Task statement
Go over the entries and report the lines where the word "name" occurs.

Dataset entries
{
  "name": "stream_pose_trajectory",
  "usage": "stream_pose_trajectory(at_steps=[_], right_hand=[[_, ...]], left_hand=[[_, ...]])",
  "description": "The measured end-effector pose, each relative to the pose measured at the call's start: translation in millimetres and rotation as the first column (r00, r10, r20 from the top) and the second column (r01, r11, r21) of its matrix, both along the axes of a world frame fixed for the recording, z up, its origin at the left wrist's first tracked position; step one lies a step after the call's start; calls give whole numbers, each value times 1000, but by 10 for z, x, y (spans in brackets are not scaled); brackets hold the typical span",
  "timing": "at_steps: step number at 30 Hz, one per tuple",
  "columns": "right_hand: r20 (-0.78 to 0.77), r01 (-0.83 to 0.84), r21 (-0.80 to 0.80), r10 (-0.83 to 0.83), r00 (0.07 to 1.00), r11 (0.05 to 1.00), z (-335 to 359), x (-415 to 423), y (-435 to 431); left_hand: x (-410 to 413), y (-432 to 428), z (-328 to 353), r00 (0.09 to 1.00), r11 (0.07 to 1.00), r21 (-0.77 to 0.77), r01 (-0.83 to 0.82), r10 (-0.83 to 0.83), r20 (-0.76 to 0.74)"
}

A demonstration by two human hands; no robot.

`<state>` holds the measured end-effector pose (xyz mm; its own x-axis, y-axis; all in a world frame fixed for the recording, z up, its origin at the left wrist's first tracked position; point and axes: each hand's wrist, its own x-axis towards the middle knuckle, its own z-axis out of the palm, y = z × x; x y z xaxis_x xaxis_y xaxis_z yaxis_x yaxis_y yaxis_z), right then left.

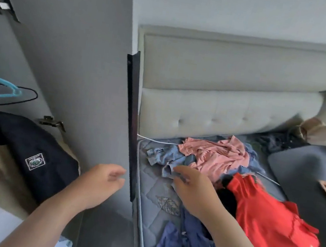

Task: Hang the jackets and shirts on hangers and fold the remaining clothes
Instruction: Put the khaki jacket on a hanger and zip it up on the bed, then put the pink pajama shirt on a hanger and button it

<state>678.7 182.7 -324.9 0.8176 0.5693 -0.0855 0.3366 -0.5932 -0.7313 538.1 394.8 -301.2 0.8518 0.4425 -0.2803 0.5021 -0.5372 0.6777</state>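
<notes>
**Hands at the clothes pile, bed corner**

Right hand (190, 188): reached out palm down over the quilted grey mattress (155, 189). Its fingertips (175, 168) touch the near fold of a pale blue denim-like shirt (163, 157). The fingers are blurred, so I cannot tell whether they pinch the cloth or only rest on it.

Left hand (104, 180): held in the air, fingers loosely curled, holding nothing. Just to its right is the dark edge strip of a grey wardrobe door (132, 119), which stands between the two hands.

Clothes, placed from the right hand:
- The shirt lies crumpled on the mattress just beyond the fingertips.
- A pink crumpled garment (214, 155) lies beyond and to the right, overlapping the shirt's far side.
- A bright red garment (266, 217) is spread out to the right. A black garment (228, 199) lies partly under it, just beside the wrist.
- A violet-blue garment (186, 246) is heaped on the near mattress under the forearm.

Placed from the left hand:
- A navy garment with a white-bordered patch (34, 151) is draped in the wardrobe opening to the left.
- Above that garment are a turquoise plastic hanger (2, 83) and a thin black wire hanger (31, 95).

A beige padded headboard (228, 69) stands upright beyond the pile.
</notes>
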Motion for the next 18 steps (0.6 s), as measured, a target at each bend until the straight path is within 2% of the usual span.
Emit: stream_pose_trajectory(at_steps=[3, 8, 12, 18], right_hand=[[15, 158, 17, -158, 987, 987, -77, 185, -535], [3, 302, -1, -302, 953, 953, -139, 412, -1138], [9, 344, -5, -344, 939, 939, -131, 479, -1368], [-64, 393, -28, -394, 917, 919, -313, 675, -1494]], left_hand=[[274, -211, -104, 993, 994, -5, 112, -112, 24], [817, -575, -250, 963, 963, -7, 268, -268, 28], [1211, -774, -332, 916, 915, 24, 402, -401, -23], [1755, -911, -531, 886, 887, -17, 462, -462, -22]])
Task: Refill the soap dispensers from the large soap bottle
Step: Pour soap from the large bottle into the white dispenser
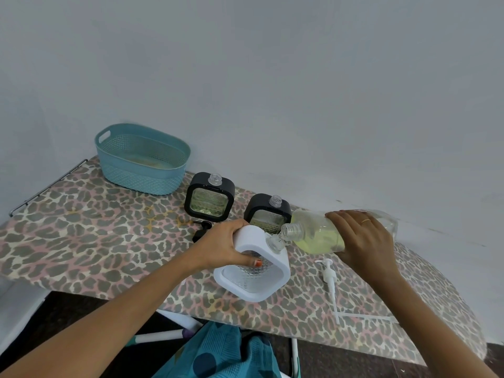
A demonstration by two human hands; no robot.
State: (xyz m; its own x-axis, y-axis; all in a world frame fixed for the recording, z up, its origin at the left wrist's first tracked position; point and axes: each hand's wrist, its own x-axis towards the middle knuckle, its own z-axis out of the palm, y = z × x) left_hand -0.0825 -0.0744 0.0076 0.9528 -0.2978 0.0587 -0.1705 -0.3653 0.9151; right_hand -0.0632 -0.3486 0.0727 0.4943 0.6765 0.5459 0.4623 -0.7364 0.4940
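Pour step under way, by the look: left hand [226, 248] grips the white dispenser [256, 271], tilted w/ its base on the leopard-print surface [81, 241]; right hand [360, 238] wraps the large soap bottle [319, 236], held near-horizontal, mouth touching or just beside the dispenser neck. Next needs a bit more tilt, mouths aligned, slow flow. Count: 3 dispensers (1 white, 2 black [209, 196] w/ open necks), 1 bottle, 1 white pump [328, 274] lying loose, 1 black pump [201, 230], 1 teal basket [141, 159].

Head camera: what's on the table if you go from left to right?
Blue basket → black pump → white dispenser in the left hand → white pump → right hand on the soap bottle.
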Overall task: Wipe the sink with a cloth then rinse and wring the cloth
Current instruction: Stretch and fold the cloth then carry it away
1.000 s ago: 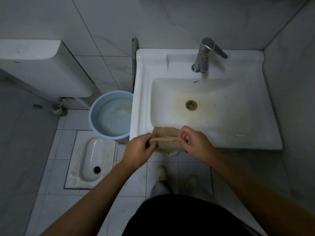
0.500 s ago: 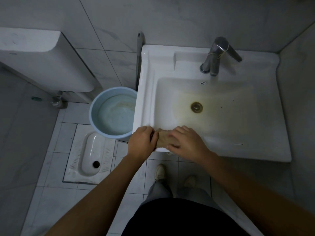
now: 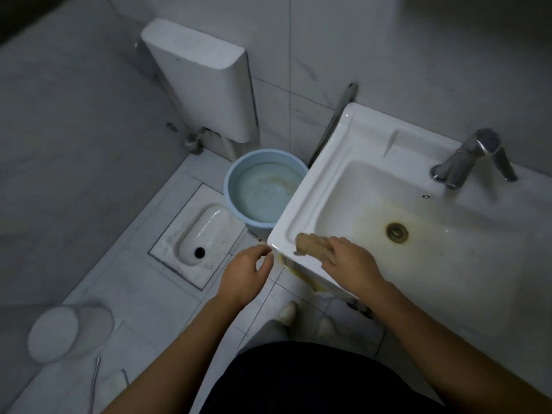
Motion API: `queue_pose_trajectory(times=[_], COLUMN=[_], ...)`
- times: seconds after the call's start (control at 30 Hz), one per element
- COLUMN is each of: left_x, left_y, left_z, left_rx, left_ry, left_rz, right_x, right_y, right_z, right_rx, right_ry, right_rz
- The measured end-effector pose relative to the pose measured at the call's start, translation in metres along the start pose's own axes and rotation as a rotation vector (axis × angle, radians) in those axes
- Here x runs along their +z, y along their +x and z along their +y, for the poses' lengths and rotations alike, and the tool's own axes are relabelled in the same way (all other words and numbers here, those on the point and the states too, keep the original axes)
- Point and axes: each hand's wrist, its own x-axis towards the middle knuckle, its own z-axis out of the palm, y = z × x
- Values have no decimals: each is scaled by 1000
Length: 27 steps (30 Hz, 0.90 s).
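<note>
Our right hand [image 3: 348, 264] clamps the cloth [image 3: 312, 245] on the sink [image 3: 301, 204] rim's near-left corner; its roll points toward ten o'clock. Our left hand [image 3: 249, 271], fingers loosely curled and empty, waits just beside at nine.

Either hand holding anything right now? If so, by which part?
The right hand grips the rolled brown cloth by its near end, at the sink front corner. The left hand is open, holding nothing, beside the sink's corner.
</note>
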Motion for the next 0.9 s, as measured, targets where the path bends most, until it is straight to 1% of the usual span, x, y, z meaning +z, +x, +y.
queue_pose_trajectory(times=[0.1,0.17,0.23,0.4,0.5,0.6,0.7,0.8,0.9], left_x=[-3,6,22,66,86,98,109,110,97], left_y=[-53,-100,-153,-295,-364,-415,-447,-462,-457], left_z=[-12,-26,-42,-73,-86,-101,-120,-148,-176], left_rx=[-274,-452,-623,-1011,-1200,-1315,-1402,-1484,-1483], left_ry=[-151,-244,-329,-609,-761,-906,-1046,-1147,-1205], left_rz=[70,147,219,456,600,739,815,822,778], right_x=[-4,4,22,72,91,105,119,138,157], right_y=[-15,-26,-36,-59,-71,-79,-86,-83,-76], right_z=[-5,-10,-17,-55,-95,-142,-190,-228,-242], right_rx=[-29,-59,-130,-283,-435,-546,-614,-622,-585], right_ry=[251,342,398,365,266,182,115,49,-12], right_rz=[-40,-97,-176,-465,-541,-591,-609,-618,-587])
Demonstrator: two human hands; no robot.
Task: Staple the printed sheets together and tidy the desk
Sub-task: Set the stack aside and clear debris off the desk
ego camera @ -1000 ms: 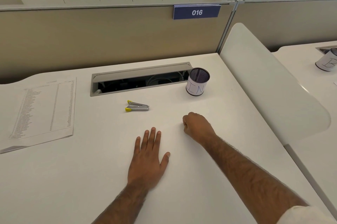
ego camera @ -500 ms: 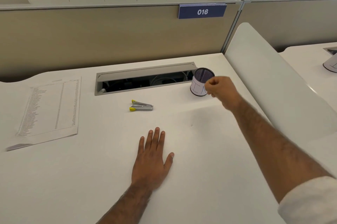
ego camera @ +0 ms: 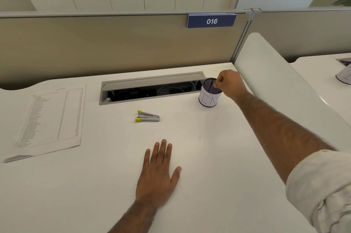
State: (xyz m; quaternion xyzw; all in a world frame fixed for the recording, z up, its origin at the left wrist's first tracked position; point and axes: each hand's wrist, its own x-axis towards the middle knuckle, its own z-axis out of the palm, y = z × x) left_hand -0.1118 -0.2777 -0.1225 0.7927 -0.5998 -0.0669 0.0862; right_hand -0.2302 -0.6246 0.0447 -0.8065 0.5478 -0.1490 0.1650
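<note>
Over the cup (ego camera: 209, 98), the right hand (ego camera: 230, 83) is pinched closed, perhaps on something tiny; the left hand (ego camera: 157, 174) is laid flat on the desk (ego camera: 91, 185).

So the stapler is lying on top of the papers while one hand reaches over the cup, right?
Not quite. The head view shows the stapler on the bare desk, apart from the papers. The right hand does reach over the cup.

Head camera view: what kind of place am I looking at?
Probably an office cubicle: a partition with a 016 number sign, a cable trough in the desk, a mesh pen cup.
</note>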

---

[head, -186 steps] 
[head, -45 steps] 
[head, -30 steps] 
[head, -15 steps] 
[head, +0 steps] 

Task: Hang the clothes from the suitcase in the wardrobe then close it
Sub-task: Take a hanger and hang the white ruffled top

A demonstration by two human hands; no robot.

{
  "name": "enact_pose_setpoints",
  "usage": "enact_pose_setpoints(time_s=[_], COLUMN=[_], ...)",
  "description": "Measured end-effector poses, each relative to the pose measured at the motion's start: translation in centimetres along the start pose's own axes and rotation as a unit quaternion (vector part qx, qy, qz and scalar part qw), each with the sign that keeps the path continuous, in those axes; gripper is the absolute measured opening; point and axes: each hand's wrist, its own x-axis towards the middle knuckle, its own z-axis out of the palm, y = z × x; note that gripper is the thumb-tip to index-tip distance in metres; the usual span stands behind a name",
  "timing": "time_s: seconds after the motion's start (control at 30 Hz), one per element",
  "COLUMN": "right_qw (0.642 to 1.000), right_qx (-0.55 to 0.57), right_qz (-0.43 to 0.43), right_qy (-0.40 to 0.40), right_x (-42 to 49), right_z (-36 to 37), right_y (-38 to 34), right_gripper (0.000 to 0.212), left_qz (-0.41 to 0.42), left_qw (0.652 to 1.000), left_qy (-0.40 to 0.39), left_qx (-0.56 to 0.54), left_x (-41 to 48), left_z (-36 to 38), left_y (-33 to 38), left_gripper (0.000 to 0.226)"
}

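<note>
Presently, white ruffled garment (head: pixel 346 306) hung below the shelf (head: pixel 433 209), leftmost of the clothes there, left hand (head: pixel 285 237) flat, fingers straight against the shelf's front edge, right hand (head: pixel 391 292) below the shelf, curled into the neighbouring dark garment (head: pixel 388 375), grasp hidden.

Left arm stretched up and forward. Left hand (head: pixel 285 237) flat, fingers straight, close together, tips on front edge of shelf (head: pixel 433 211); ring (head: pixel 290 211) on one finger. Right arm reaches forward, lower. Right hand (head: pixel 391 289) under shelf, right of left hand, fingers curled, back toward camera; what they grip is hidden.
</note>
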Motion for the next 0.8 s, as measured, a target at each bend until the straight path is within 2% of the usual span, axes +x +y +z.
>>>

Your solution
  "name": "stream_pose_trajectory",
  "name": "enact_pose_setpoints",
  "description": "Measured end-effector poses, each relative to the pose measured at the motion's start: translation in centimetres along the start pose's own axes and rotation as a unit quaternion (vector part qx, qy, qz and scalar part qw), each with the sign that keeps the path continuous, in those axes; gripper is the absolute measured opening; point and axes: each hand's wrist, its own x-axis towards the middle knuckle, its own z-axis out of the palm, y = z × x; note that gripper is the thumb-tip to index-tip distance in metres; the usual span stands behind a name",

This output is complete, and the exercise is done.